- What is expected -
The listing below must be given again in full, exactly.

----- Information shown

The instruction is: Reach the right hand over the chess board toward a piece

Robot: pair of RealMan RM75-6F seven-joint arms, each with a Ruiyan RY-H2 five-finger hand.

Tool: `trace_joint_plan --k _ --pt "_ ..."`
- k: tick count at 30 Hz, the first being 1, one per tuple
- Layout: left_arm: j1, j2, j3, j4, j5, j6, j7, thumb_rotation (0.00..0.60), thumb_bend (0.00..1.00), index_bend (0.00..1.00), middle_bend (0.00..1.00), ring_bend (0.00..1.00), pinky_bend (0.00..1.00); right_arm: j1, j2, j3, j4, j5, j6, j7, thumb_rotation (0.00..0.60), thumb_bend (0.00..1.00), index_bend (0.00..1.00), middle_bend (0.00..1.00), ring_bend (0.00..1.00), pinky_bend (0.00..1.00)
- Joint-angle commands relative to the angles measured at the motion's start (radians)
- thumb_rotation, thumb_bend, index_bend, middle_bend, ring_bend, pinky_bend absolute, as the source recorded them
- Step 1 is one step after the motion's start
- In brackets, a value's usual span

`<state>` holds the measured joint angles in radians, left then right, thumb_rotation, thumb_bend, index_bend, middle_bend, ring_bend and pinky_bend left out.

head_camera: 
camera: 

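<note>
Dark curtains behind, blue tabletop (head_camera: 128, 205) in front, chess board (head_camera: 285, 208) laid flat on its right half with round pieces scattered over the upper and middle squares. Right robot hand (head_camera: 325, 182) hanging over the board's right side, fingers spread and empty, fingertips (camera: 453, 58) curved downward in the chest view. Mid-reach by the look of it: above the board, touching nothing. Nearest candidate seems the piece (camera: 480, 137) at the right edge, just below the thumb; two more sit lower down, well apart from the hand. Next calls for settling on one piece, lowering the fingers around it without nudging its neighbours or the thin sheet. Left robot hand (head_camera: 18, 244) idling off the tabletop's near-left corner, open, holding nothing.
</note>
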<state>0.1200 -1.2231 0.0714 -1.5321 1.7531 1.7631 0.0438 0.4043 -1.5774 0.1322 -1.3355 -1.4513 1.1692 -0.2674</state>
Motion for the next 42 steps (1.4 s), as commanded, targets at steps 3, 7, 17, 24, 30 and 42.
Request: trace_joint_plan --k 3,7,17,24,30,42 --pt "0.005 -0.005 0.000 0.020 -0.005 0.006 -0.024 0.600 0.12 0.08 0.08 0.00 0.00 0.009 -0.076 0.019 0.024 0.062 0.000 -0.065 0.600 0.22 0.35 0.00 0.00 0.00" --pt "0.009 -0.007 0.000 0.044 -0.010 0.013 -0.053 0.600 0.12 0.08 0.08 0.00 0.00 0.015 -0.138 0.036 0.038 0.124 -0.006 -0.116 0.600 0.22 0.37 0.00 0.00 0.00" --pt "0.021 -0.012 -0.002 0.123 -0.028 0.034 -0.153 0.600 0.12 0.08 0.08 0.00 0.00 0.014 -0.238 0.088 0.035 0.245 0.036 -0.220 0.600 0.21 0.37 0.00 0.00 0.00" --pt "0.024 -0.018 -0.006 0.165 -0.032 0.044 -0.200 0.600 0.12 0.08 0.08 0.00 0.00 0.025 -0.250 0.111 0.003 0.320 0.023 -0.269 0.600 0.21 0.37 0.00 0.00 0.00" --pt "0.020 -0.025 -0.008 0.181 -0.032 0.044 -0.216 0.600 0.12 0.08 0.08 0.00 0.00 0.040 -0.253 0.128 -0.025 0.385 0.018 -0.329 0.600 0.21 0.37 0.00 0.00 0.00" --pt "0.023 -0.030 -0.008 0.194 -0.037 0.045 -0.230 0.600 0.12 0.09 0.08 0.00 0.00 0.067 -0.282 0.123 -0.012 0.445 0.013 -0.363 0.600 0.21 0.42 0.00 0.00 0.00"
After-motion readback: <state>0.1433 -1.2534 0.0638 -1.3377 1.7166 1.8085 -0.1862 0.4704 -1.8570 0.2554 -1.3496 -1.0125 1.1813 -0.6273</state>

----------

- Output below -
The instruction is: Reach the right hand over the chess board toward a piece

Robot: pair of RealMan RM75-6F seven-joint arms, each with a Ruiyan RY-H2 five-finger hand.

Tool: `trace_joint_plan --k _ --pt "_ ..."`
- k: tick count at 30 Hz, the first being 1, one per tuple
- Layout: left_arm: j1, j2, j3, j4, j5, j6, j7, thumb_rotation (0.00..0.60), thumb_bend (0.00..1.00), index_bend (0.00..1.00), middle_bend (0.00..1.00), ring_bend (0.00..1.00), pinky_bend (0.00..1.00); right_arm: j1, j2, j3, j4, j5, j6, j7, thumb_rotation (0.00..0.60), thumb_bend (0.00..1.00), index_bend (0.00..1.00), middle_bend (0.00..1.00), ring_bend (0.00..1.00), pinky_bend (0.00..1.00)
- Joint-angle commands relative to the angles measured at the motion's start (radians)
- thumb_rotation, thumb_bend, index_bend, middle_bend, ring_bend, pinky_bend absolute, as the source recorded them
- Step 1 is one step after the motion's start
- In brackets, a value's usual span

`<state>` holds the measured joint angles in radians, left then right, thumb_rotation, thumb_bend, index_bend, middle_bend, ring_bend and pinky_bend left out.

head_camera: 
camera: 

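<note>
Dark curtains behind, blue tabletop (head_camera: 128, 205) in front, chess board (head_camera: 285, 208) laid flat on its right half with round pieces scattered over the upper and middle squares. Right robot hand (head_camera: 325, 182) hanging over the board's right side, fingers spread and empty, fingertips (camera: 453, 58) curved downward in the chest view. Mid-reach by the look of it: above the board, touching nothing. Nearest candidate seems the piece (camera: 480, 137) at the right edge, just below the thumb; two more sit lower down, well apart from the hand. Next calls for settling on one piece, lowering the fingers around it without nudging its neighbours or the thin sheet. Left robot hand (head_camera: 18, 244) idling off the tabletop's near-left corner, open, holding nothing.
</note>
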<state>0.1200 -1.2231 0.0714 -1.5321 1.7531 1.7631 0.0438 0.4043 -1.5774 0.1322 -1.3355 -1.4513 1.1692 -0.2674</state>
Motion for the next 42 steps (1.4 s), as commanded, targets at steps 3, 7, 17, 24, 30 and 42.
Request: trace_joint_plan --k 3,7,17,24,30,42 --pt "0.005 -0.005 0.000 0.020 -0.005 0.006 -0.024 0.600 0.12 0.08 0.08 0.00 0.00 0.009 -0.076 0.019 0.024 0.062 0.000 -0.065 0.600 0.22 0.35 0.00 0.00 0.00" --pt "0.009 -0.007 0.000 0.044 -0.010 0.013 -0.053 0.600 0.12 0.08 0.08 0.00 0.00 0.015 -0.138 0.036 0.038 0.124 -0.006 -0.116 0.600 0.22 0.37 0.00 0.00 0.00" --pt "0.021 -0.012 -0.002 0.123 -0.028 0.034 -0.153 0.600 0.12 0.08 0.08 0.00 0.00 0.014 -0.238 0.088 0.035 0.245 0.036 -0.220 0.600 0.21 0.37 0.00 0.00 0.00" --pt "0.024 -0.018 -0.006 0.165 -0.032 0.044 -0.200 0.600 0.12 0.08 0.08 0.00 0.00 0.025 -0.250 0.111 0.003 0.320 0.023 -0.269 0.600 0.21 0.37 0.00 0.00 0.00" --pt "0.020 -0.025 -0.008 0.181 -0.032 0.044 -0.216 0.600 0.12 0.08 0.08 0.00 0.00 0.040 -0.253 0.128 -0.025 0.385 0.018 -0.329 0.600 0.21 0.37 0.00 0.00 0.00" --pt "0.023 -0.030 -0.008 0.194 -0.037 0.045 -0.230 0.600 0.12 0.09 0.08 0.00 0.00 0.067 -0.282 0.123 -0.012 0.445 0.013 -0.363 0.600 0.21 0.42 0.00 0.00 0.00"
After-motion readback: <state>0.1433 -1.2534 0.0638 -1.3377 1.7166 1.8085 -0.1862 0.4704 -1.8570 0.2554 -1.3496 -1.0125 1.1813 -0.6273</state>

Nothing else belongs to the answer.